GMAC-RFC is concerned that many brokers and customers are being duped by ‘irresponsible’ lenders using the phrase. As a result there is a worry that a significant number of borrowers may not realise their point-of-sale offer could be overturned at any stage based solely on a human interpretation of the status.

It calls ‘binding decisions-in-principle’ an oxymoron and terminology that deceives customers, tortures the English language and issued a call to action from other leading industry figures.

Jeff Knight, director of marketing at GMAC-RFC, explained that a binding decision is one whereby lenders stand by the initial decision and means it can only be overturned in the event of fraud. If a decision is ‘binding’ it cannot be ‘in-principle’ which he says is a decision riddled with uncertainty, as there is always a risk the decision can be overturned by an underwriter.

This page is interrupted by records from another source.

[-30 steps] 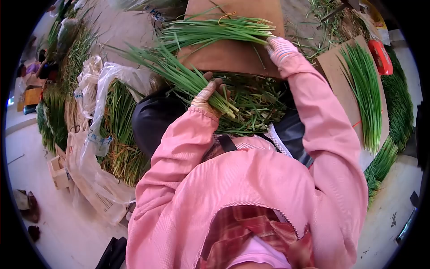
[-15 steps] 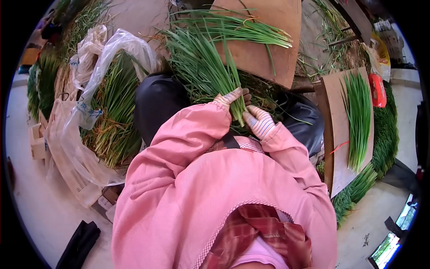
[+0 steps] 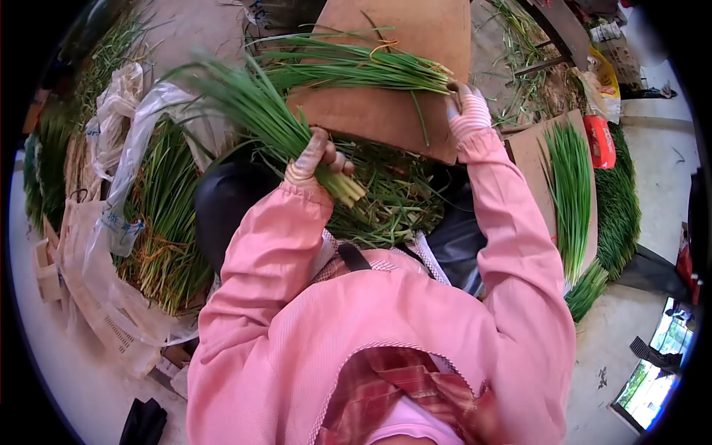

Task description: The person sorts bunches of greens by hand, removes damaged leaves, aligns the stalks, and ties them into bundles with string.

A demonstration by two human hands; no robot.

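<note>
My left hand (image 3: 319,157) is closed round a thick bunch of green stalks (image 3: 256,111), whose pale cut ends point down to the right and whose leafy tips blur at the upper left. On the brown board (image 3: 356,111) lies a looser pile of stalks (image 3: 356,65) with an orange tie on it. My right hand (image 3: 467,107) pinches at the pale ends of that pile, at the board's right side. Loose trimmings (image 3: 389,193) lie between my legs, below the board.
A plastic-lined basket (image 3: 111,297) of tied stalks (image 3: 167,215) stands at the left. At the right, a second board (image 3: 530,159) bears a neat bunch (image 3: 569,200), beside a red packet (image 3: 599,141) and more piled greens (image 3: 617,208). A metal-legged stand (image 3: 556,37) is at the upper right.
Half a second ago both hands were together at the held bunch's cut ends. Since then my left hand has moved left with the bunch, and my right hand has reached up to the pile on the board.
</note>
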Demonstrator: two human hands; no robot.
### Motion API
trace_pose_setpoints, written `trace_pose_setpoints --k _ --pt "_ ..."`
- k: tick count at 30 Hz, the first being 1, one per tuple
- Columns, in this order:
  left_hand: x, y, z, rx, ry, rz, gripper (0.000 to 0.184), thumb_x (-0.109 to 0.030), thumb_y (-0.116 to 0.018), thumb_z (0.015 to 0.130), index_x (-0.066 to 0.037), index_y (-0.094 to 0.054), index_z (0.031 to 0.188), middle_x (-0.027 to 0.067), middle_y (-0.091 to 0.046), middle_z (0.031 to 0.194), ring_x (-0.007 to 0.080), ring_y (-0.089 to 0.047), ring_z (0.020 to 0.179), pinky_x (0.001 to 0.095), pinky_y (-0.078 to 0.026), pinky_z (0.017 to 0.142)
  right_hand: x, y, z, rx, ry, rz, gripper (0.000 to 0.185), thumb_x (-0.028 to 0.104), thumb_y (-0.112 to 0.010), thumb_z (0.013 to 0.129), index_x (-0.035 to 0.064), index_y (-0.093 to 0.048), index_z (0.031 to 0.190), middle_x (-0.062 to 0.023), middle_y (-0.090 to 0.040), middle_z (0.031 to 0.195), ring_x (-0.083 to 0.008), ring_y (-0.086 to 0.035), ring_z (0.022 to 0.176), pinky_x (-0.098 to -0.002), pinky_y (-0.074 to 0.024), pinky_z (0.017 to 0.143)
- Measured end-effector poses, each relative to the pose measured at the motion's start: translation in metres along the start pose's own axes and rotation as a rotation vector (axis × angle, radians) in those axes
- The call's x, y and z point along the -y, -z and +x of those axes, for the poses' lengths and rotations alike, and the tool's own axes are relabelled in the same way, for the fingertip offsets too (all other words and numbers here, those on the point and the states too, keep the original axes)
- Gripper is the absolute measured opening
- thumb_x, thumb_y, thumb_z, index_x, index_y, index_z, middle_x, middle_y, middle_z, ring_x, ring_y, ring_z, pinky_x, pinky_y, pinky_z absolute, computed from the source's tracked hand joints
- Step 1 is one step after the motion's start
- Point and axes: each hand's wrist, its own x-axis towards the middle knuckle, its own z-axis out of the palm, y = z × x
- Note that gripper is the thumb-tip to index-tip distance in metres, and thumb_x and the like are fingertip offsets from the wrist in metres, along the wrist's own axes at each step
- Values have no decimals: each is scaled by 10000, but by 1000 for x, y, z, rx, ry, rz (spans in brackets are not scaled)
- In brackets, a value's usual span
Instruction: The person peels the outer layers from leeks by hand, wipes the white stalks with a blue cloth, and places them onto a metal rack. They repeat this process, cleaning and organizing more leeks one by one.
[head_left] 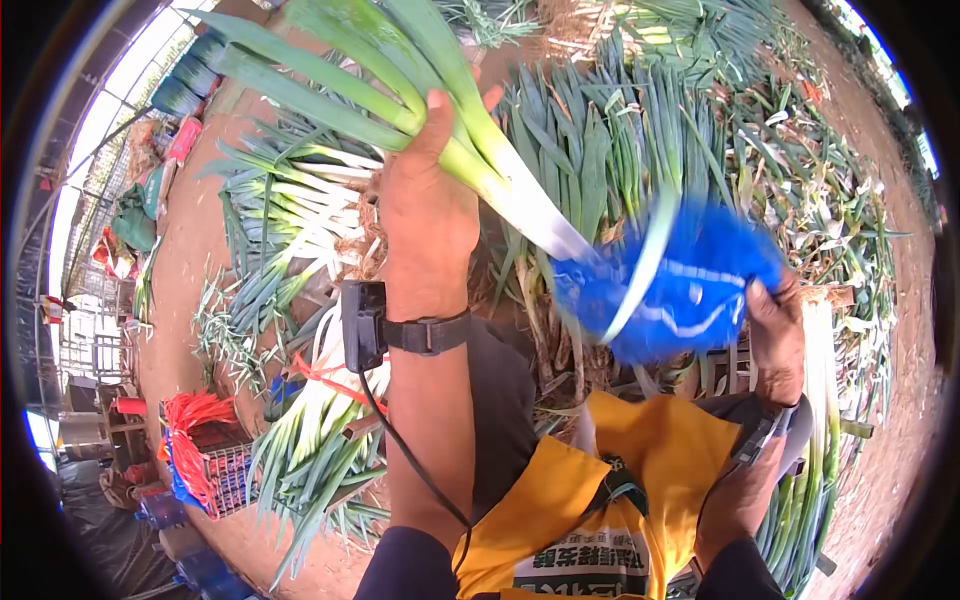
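My left hand (430,200) is closed around a leek (525,205), thumb across its stem. The leek slants, with green leaves at the upper left and its white end down to the right. That end meets a blue cloth (690,285) with white lines, blurred by motion, which covers the leek's tip. My right hand (775,330) grips the cloth at its right edge. A loose pale green leaf (650,265) hangs across the front of the cloth. Behind my hands stands a dense row of unpeeled leeks (570,150).
Piles of white-stemmed leeks (315,210) lie on the left, and a bundle tied with red strip (330,385) lies below. A crate (228,475) holds red plastic strips (195,425). Stripped leaves (820,180) cover the ground on the right. More leeks (815,400) lie beside my right arm.
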Motion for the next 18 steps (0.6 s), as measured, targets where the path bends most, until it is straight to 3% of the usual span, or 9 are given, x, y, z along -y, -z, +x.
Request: trace_pose_setpoints --k 2,4,5,6,8,12,14,15,18 --pt "7 -13 -3 42 86 -69 521 -188 -614 968 29 -408 1394 197 -542 1337 353 -518 1242 464 -414 1065 42 -64 22 -19 306 -231 366 134 -748 830 -23 -624 1136 -96 -602 1206 -201 -582 1095 -363 -484 934" --pt "12 -26 -8 25 184 -95 503 -210 -605 974 34 -431 1377 187 -563 1315 331 -532 1231 455 -425 1063 30 -105 48 -20 533 -318 380 185 -779 809 -9 -642 1106 -133 -599 1211 -252 -594 1097 -364 -490 921" --pt "13 -34 -12 -10 232 -89 488 -219 -600 977 37 -448 1363 181 -575 1299 316 -545 1219 450 -435 1058 20 -117 68 -26 711 -674 448 228 -800 789 5 -623 1134 -171 -585 1190 -319 -594 1094 -365 -502 882" --pt "13 -37 -14 -54 275 -81 475 -228 -595 980 40 -465 1350 176 -588 1284 301 -558 1207 445 -444 1053 17 -114 74 -16 774 -716 537 179 -784 782 13 -547 1234 -210 -597 1103 -377 -614 1008 -382 -509 816" --pt "19 -28 -13 22 360 -117 433 -248 -591 983 35 -515 1301 164 -618 1236 265 -610 1134 425 -499 995 -8 -153 81 -7 424 -522 590 122 -722 799 14 -459 1316 -231 -620 1005 -377 -640 911 -420 -507 763" --pt "23 -29 -17 -85 236 -137 431 -204 -656 942 1 -524 1297 156 -654 1144 279 -648 1047 440 -543 908 -70 -146 68 -65 267 -509 580 94 -631 832 -7 -417 1361 -263 -635 998 -374 -647 874 -453 -503 781" --pt "20 -31 -20 -23 203 -126 438 -196 -700 914 -38 -533 1286 134 -665 1093 275 -666 988 434 -558 862 -84 -127 44 30 328 -569 594 108 -634 838 -30 -404 1367 -264 -634 1047 -381 -641 914 -447 -501 831" --pt "21 -26 -19 -31 293 -121 445 -206 -702 912 -41 -525 1286 135 -663 1096 280 -666 984 444 -551 865 -90 -117 31 81 322 -582 600 116 -636 840 -39 -399 1369 -263 -634 1067 -383 -638 940 -443 -499 857" --pt "20 -32 -17 46 185 -92 430 -217 -693 920 -39 -528 1275 133 -666 1085 278 -666 980 444 -546 867 -115 -76 -11 221 48 -703 467 132 -635 878 17 -515 1314 -234 -594 1197 -343 -579 1127 -421 -438 988"
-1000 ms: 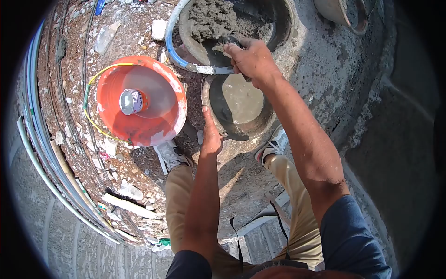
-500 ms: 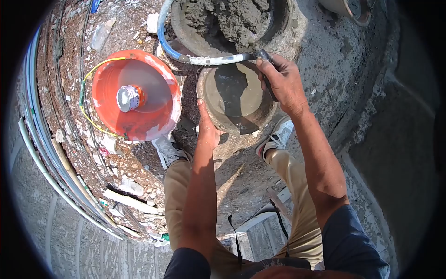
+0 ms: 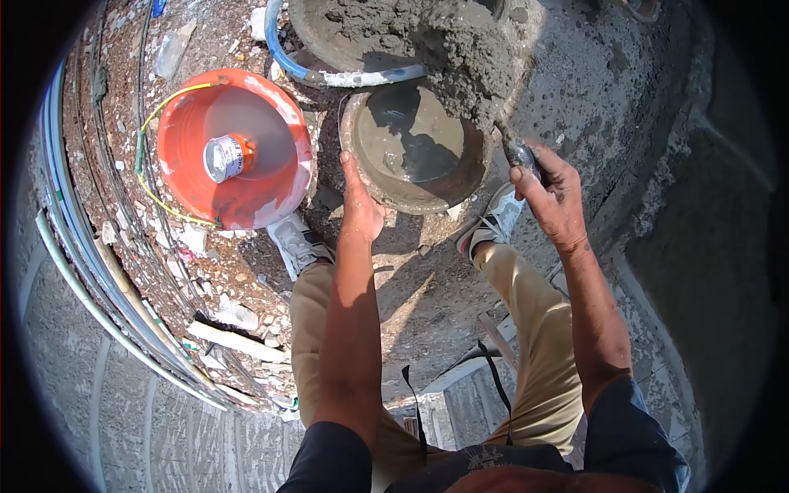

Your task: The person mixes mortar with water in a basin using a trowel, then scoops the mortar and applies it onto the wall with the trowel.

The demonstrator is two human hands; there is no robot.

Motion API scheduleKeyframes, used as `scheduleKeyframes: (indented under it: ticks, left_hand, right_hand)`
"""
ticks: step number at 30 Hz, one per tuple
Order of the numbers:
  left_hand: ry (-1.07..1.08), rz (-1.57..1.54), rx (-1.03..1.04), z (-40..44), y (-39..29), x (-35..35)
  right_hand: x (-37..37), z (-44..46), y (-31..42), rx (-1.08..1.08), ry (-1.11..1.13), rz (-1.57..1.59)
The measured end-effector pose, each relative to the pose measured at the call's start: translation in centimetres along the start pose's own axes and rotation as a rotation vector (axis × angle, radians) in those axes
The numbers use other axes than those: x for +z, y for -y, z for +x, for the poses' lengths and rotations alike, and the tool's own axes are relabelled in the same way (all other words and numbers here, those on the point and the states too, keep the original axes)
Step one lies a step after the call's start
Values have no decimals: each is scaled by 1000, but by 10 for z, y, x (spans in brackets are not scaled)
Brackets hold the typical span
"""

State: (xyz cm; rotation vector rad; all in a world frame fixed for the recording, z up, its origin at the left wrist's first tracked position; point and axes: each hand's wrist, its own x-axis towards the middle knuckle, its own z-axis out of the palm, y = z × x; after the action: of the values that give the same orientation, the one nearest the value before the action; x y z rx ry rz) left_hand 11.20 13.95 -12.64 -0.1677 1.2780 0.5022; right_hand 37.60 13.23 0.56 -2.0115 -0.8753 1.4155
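Observation:
My right hand (image 3: 555, 197) is closed around the dark handle of a trowel (image 3: 518, 152). Its blade is hidden under a big lump of wet grey mortar (image 3: 472, 62), which hangs over the far right rim of a bucket (image 3: 362, 177). Watery grey slurry (image 3: 436, 135) fills the bottom of that bucket. My left hand (image 3: 362, 205) grips the bucket's near left side, thumb up at the rim and other fingers mostly hidden. Behind the bucket, a larger tub (image 3: 308, 33) holds more mortar, with a blue and white hose-like handle (image 3: 283, 53) across its front.
An orange bucket (image 3: 177, 177) with cloudy water and a floating paint can (image 3: 220, 160) stands left. Rubble, cables and long pipes (image 3: 62, 279) lie beyond it. My shoes (image 3: 296, 242) are beside the buckets. Wet concrete (image 3: 707, 271) lies right.
My right hand has moved right and toward me, carrying a lump of mortar on the trowel out of the tub. My left hand stays on the bucket.

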Motion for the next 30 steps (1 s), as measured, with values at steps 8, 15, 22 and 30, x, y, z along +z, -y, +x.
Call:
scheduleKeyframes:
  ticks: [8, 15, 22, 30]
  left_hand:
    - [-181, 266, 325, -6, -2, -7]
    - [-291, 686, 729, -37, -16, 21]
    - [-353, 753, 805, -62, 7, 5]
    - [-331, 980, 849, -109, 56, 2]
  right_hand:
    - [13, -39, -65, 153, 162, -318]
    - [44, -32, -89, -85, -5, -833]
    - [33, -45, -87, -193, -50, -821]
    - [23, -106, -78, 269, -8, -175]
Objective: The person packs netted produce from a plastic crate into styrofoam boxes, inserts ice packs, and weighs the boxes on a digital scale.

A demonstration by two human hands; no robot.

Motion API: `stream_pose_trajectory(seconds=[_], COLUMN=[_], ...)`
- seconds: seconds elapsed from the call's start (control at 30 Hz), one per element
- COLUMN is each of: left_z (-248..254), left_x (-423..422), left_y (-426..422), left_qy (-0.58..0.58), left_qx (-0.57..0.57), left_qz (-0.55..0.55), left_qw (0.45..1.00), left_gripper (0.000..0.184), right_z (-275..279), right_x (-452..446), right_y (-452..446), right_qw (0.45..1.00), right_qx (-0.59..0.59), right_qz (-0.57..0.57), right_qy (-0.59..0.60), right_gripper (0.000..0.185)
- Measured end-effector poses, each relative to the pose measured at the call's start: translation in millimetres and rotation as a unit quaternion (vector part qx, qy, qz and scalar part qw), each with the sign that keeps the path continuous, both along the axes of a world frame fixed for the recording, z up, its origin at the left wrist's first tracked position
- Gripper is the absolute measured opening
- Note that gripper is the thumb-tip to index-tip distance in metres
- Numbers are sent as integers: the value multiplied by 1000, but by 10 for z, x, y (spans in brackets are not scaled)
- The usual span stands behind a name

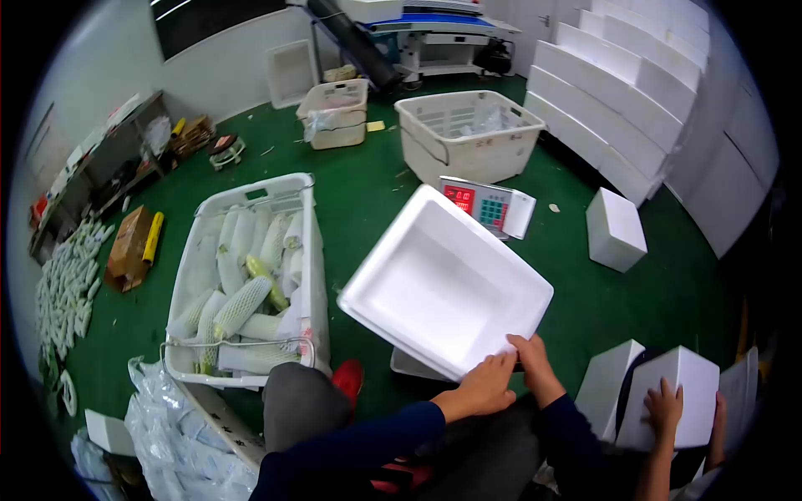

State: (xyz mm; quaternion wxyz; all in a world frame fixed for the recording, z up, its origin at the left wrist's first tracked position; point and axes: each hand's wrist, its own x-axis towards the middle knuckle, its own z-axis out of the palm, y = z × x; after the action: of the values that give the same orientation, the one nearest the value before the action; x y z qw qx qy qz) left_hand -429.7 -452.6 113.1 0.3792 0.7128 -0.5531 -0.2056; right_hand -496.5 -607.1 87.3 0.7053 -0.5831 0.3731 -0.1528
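An open, empty white foam box (455,280) is tilted in front of me, its inside facing up toward the camera. My left hand (484,388) is at its near edge, fingers closed along the rim. Beside it my right hand (535,366) grips the same edge near the right corner. Behind the box a scale display (484,206) shows red digits and a keypad. The scale's platform (409,364) is partly hidden below the box. To the left stands a white crate (322,275) holding several long green vegetables (242,307) in foam netting.
Foam boxes (614,96) are stacked at back right, with one box (616,230) on the floor. Another person's hands (664,407) hold a foam box at lower right. White crates (468,154) stand behind; plastic bags (180,434) lie at lower left.
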Motion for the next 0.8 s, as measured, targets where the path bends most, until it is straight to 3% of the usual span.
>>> stream_pose_trajectory(seconds=[0.03, 0.1, 0.17, 0.23, 0.27, 0.3, 0.33, 0.4, 0.43, 0.47, 0.5, 0.57, 0.6, 0.63, 0.7, 0.77, 0.8], left_z=[44, 305, 747, 961, 1129, 926, 974, 553, 354, 0, -284, -443, -501, -452, -7, 509, 748], left_x=[110, 309, 606, 1025, 1300, 1694, 2051, 2907, 3190, 3374, 3453, 3492, 3534, 3612, 3763, 3491, 3338], left_y=[-4, 238, 614, 1152, 1486, 1757, 2144, 2977, 3321, 3691, 3920, 3929, 3913, 3863, 3658, 3161, 2861], left_qy=[-12, -24, -41, -5, 32, -87, -6, -260, -272, -265, -257, -286, -301, -189, 42, 180, 122], left_qx=[23, 92, 84, -54, -22, -81, -24, 157, 262, 339, 415, 423, 427, 365, 221, 22, 49], left_qz=[-64, -162, -187, -67, 58, 155, 293, 450, 465, 450, 431, 431, 427, 475, 544, 439, 388], left_qw=[998, 982, 978, 996, 998, 981, 956, 840, 801, 783, 759, 744, 738, 778, 808, 880, 912], left_gripper=[49, 40, 41, 41, 37, 34, 36, 55, 73, 71, 69, 71, 72, 71, 69, 72, 69], right_z=[-242, -493, -694, -1218, -1150, -1103, -1224, -1141, -1077, -1175, -1003, -174, 58, 196, 309, 473, 525], right_x=[78, 140, 311, 340, 437, 479, 512, 596, 617, 678, 773, 1037, 1133, 1208, 1366, 1617, 1800], right_y=[-260, -758, -1033, -1228, -1178, -1191, -1240, -1190, -1184, -1205, -1165, -737, -489, -257, 203, 768, 1025], right_qw=[996, 990, 963, 965, 958, 949, 941, 914, 892, 790, 832, 894, 898, 899, 944, 947, 924], right_qx=[-55, 14, -12, -91, -99, -108, -127, -267, -338, -543, -517, -446, -440, -434, -279, -48, 57], right_qz=[9, 82, 149, 163, 161, 156, 144, 144, 140, 39, 24, -4, 27, 60, 173, 303, 347], right_qy=[75, 115, 225, 182, 215, 250, 278, 270, 267, 282, 201, 38, 16, -6, -20, -94, -148], right_gripper=[40, 40, 42, 45, 47, 48, 52, 59, 62, 57, 52, 42, 39, 36, 40, 60, 69])
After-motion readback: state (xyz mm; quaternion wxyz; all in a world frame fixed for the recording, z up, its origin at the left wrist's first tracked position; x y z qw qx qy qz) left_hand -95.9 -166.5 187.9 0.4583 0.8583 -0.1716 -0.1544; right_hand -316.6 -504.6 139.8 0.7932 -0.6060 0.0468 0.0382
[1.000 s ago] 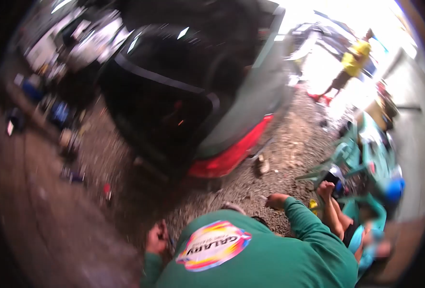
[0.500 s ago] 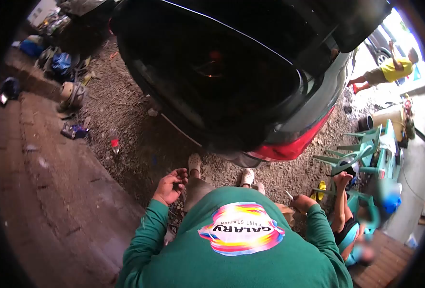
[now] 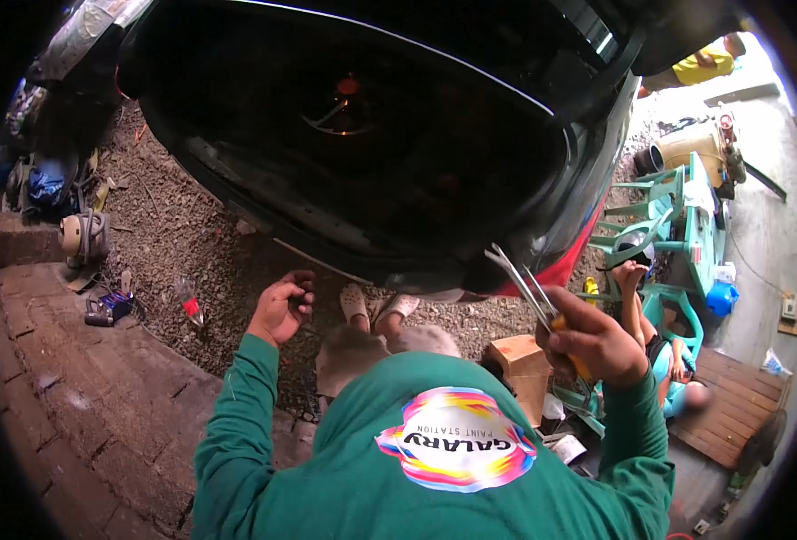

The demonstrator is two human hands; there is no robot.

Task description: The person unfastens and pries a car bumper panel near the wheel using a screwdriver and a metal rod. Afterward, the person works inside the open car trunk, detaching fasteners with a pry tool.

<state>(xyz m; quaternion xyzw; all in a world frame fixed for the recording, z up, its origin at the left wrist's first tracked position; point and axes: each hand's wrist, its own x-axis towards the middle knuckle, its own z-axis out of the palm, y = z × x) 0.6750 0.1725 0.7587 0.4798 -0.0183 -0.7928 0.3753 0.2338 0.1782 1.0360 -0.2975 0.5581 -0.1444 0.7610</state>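
Note:
My right hand [image 3: 596,337] is closed around metal hand tools [image 3: 526,286] with long thin shafts and an orange-yellow handle. One shaft has a forked tip, pointing up and left toward the rear edge of a dark car [image 3: 326,193]. Whether the shafts belong to one tool or two is unclear. My left hand [image 3: 283,308] hangs in the air, its fingers loosely bent and apart, with nothing visible in it. It is near the car's lower edge without touching it. Red bodywork or a lamp [image 3: 587,238] shows at the car's right corner.
A cardboard box [image 3: 520,369] stands beside my right forearm. Green chairs [image 3: 655,216] and a seated person [image 3: 673,364] are on the right. Left are a brick ledge [image 3: 101,396], a plastic bottle [image 3: 189,303] and a vacuum-like machine [image 3: 83,236]. Gravel [image 3: 164,198] lies underfoot.
My right hand has risen from beside my body with the metal tools, now fully in view. My left hand has shifted left and up. The view has turned, and the person in yellow appears higher.

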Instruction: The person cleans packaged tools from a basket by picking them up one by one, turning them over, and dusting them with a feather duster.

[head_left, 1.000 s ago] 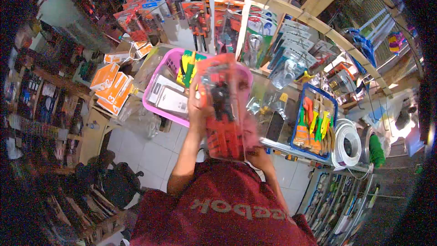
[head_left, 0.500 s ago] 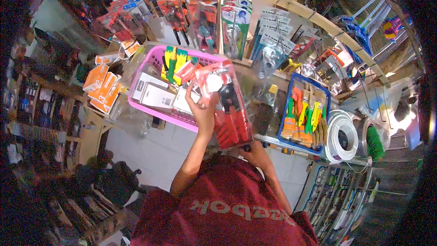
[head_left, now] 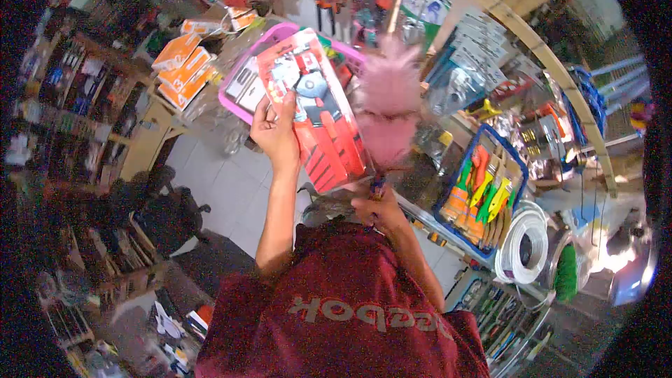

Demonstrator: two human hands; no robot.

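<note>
Basket (head_left: 234, 107), pink, was the largest container and stood beyond the hands, partly screened by the package held in front of it; white boxes (head_left: 246, 87) lay inside at its left end, and the remaining contents showed only in part. Tray (head_left: 465, 239), blue-rimmed, was located to the right and held paintbrushes (head_left: 490, 196) laid side by side, with orange, yellow and green handles; a white coil (head_left: 525, 245) rested just beside its right edge. Package (head_left: 322, 136), raised in front of the basket, was flat and oblong, tilted with its upper end toward the left, with a glossy front and a red lower section marked by dark stripes. A dark-headed tool (head_left: 315, 89) showed on its face; glare obscured the lettering. Pink duster (head_left: 388, 98) extended upward at the package's right side; blur softened its outline. Left hand (head_left: 278, 133) was partly closed, pinching the package at its left edge, with the thumb on the front face. Right hand (head_left: 381, 208) was curled closed around the duster's handle (head_left: 378, 186), near the package's lower end.
</note>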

He said: “This is an oxymoron that simply tortures the English language and confuses people. Some lenders have got themselves into a fine mess and invented their own meaningless terminology for their own benefit. We believe this has gone unnoticed for far too long. We ask everyone to ensure there is ban on the use of the phrase and others like it. There is a fundamental difference between a decision-in-principle and a binding decision. Mixing the terms together helps no-one.”

Andy Frankish, managing director of brokerage Mortgage Talk, agreed. He said: “What we are talking about here is a mortgage offer and to use the word binding in this scenario is misleading as there are many variables and factors involved at this stage. People are being naïve if they perceive this term as actually being binding.”